→ What needs to be done
Looking through the material below, say how many lines contain the string "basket" and add nothing more.
● ● ● ●
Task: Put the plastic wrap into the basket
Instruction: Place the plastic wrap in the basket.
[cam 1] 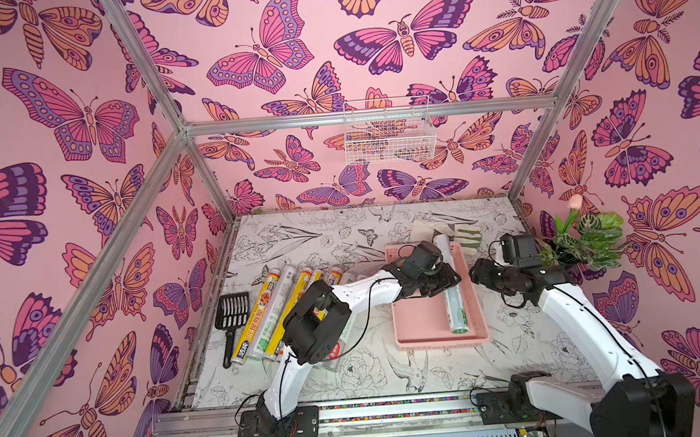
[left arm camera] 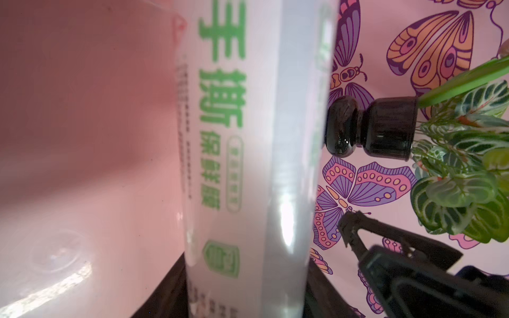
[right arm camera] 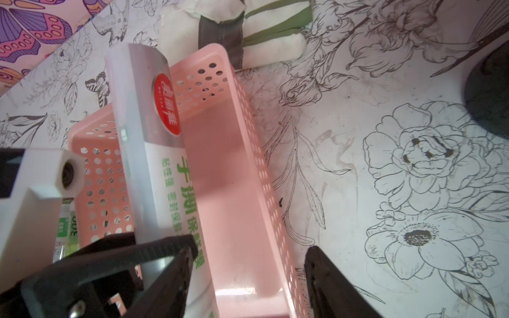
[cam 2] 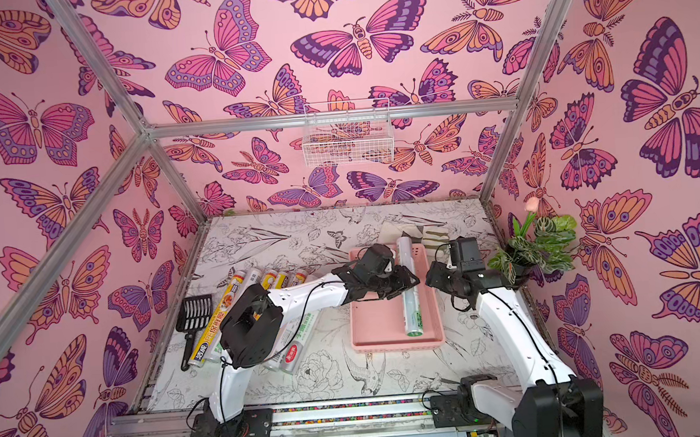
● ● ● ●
→ Finished task
2